What you are asked to do: Copy out all the data, word for word.

***

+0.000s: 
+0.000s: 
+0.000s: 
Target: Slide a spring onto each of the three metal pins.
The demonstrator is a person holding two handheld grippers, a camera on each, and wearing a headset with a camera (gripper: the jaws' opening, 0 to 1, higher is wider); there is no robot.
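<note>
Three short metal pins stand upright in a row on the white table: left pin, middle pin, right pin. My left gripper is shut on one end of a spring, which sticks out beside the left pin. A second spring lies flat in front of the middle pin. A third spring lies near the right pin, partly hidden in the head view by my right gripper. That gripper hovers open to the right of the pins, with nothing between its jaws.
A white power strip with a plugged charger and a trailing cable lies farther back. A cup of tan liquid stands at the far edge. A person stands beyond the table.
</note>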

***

Task result:
+0.000s: 
+0.000s: 
+0.000s: 
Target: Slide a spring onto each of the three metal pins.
The demonstrator is a person holding two handheld grippers, a camera on each, and wearing a headset with a camera (gripper: the jaws' opening, 0 to 1, higher is wider); there is no robot.
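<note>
Three short metal pins stand upright in a row on the white table: left pin, middle pin, right pin. My left gripper is shut on one end of a spring, which sticks out beside the left pin. A second spring lies flat in front of the middle pin. A third spring lies near the right pin, partly hidden in the head view by my right gripper. That gripper hovers open to the right of the pins, with nothing between its jaws.
A white power strip with a plugged charger and a trailing cable lies farther back. A cup of tan liquid stands at the far edge. A person stands beyond the table.
</note>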

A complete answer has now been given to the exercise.